Les e-commerçants propriétaires de sites et les fournisseurs de services de paiement en ligne n'ont donc pas le choix, et c'est tant mieux. Ils doivent pouvoir assurer une visibilité et une gestion complètes des scripts chargés sur une page de paiement. La mise en conformité impliquera la mise en place de solutions et d'outils variés autour d'actions clés : générer un inventaire, autoriser les scripts présents, valider leur nécessité, garantir l'intégrité des scripts, alerter si nécessaire, vérifier les changements de contenu de page active qui pourraient affecter la procédure de paiement, ou encore détecter les changements d'en-têtes http.

Obligatoires à partir du 31 mars 2025, ces nouvelles exigences doivent être envisagées dès maintenant.
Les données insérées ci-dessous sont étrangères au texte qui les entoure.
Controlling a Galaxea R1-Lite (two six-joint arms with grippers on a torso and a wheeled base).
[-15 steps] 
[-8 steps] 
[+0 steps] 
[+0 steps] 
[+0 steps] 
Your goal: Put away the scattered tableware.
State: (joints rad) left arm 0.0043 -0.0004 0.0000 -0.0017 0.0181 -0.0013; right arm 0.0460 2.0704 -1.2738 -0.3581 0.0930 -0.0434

Entrer dans le parcours de mise en conformité sans attendre est en effet la garantie d'un déploiement réussi et d'une capacité totale à lutter contre les cybercriminels. Forts d'un accompagnement adapté, les e-commerçants bénéficieront de nombreux atouts à s'y prendre "le plus tôt possible" : meilleure visibilité, capacité de gestion des risques accrue, et contrôle beaucoup plus fin du code JavaScript. Il serait dommage de ne pas être à la hauteur de la prochaine attaque par écrémage encore plus élaborée des fraudeurs du net quand la solution existe, fonctionne et protège à la clé données utilisateurs et réputation du commerçant.